Task details: Below are entries; write every one of them out again exactly.

(Stored data)
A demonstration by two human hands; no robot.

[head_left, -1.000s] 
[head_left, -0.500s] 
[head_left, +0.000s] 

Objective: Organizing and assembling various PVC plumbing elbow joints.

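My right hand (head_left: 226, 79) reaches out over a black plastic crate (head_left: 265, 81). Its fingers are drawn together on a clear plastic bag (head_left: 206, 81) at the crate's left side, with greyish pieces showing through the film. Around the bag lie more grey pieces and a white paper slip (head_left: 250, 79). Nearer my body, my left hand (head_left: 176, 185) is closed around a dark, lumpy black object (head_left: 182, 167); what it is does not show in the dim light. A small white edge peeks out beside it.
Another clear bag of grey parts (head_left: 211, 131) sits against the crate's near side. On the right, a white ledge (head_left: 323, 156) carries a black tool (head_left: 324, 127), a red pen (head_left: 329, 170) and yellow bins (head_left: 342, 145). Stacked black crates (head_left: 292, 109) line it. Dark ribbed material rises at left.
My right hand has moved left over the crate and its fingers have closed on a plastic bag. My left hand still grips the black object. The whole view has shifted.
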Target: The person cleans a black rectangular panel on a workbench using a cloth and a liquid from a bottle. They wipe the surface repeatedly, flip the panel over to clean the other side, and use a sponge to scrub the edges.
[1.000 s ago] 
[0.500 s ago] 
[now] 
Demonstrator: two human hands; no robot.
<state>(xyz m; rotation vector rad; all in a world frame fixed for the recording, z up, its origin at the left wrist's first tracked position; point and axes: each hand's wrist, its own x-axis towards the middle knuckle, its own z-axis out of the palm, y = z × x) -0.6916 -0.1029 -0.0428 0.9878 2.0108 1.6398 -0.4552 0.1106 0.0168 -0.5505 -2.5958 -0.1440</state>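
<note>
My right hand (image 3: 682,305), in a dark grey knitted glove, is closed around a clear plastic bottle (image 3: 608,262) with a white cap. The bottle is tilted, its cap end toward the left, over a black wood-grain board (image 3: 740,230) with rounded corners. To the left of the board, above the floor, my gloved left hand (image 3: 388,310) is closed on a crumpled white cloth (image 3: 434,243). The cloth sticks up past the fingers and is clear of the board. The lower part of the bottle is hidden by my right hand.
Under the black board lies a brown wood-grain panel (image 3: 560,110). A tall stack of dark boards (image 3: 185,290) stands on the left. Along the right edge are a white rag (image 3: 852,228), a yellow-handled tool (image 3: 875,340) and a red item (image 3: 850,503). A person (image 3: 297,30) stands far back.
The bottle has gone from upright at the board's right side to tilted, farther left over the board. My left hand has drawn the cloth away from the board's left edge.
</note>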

Solution:
A demonstration by two human hands; no robot.

[head_left, -1.000s] 
[head_left, -0.500s] 
[head_left, +0.000s] 

Objective: Organizing and assembling various PVC plumbing elbow joints.

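My right hand (head_left: 226, 79) reaches out over a black plastic crate (head_left: 265, 81). Its fingers are drawn together on a clear plastic bag (head_left: 206, 81) at the crate's left side, with greyish pieces showing through the film. Around the bag lie more grey pieces and a white paper slip (head_left: 250, 79). Nearer my body, my left hand (head_left: 176, 185) is closed around a dark, lumpy black object (head_left: 182, 167); what it is does not show in the dim light. A small white edge peeks out beside it.
Another clear bag of grey parts (head_left: 211, 131) sits against the crate's near side. On the right, a white ledge (head_left: 323, 156) carries a black tool (head_left: 324, 127), a red pen (head_left: 329, 170) and yellow bins (head_left: 342, 145). Stacked black crates (head_left: 292, 109) line it. Dark ribbed material rises at left.
My right hand has moved left over the crate and its fingers have closed on a plastic bag. My left hand still grips the black object. The whole view has shifted.
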Target: The person cleans a black rectangular panel on a workbench using a cloth and a liquid from a bottle. They wipe the surface repeatedly, flip the panel over to clean the other side, and use a sponge to scrub the edges.
[1.000 s ago] 
[0.500 s ago] 
[now] 
Demonstrator: two human hands; no robot.
<state>(xyz m; rotation vector rad; all in a world frame fixed for the recording, z up, its origin at the left wrist's first tracked position; point and axes: each hand's wrist, its own x-axis towards the middle knuckle, its own z-axis out of the palm, y = z × x) -0.6916 -0.1029 -0.0428 0.9878 2.0108 1.6398 -0.4552 0.1106 0.0168 -0.5505 -2.5958 -0.1440</state>
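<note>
My right hand (image 3: 682,305), in a dark grey knitted glove, is closed around a clear plastic bottle (image 3: 608,262) with a white cap. The bottle is tilted, its cap end toward the left, over a black wood-grain board (image 3: 740,230) with rounded corners. To the left of the board, above the floor, my gloved left hand (image 3: 388,310) is closed on a crumpled white cloth (image 3: 434,243). The cloth sticks up past the fingers and is clear of the board. The lower part of the bottle is hidden by my right hand.
Under the black board lies a brown wood-grain panel (image 3: 560,110). A tall stack of dark boards (image 3: 185,290) stands on the left. Along the right edge are a white rag (image 3: 852,228), a yellow-handled tool (image 3: 875,340) and a red item (image 3: 850,503). A person (image 3: 297,30) stands far back.
The bottle has gone from upright at the board's right side to tilted, farther left over the board. My left hand has drawn the cloth away from the board's left edge.
</note>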

The required output has now been supplied.